The survey was conducted with advanced digital instrumentation: terrestrial laser scanner for the general context, close-up photogrammetry and structured light scanner for the individual cavities. The morphology of the marks, i.e. quadrangular profile, the radial arrangement, the volumes of material removed by the impact of the projectile which are comparable between one mark and another, clearly distinguish the traces under study from those produced by spherical projectiles (such as those of catapults) or by single darts. The attribution is not based on shape alone, but on the combined analysis of geometry, spatial distribution and compatibility with documented shooting mechanisms.
The point of connection with the ancient sources is a passage from the Belopoeica (text describing the construction of siege engines) in which Philo describes the main limitation of the polybolos: the darts do not disperse, but follow a trajectory concentrated on a single point, tracing a narrow arc. This feature, presented by the ancient author as a tactical flaw, corresponds to the configuration observed by researchers on the walls of Pompeii. The German general Erwin Schramm (1856-1935), who at the beginning of the twentieth century built a working prototype of the machine by replacing the wooden chain described by Philo with a bicycle chain, had already noted this inability to disperse projectiles.

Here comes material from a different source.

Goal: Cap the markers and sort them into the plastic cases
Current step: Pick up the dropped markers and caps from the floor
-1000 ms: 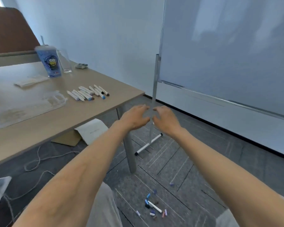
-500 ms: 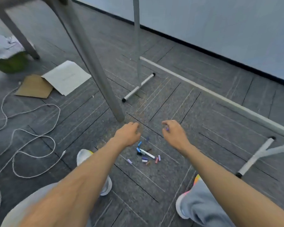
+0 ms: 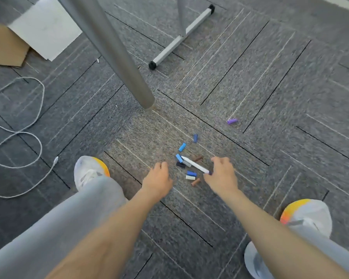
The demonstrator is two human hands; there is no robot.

Three sets of footprints were analyzed as case studies. All three are interpreted as missed shots: the darts missed the target and left their mark on the tuff blocks. The use of a rapid-fire weapon is justified precisely by the mobility of the targets (probably the Pompeian archers on the walls): a single artilleryman with a traditional weapon would not have been able to realign the shot with that precision between one shot and another, nor would it have been tactically rational to employ multiple independent machines to hit a single target.

A historical-contextual element is added to support the hypothesis: in 96 BC, Sulla had held the role of governor of Cilicia, a province close to Rhodes, a center of excellence in military engineering and artillery construction. Philo probably had contact with the master craftsmen of the Rhodian arsenal. It is therefore conceivable that Sulla had access to Rhodian technological developments, including a polybolos enhanced compared to the original model described by Philo more than a century earlier.
The authors also calculated the dimensions of the machine starting from the damage detected, using Filone’s proportional formula, which links the diameter of the modiolusor the cylinder that contains the torsion beams of the weapon, at the length of the dart. The values obtained are compatible with the estimates published in the literature and with the results of the simulations conducted by the mechanical engineering team involved in the project. The study recognizes its limitations: no physical remains of the weapon were found, nor metal tips in the wall blocks, and the small cavities present measurement uncertainties, due to the wear and tear of time. It therefore remains a hypothesis, which will have to be verified through the physical reconstruction of the machine and other ballistic tests.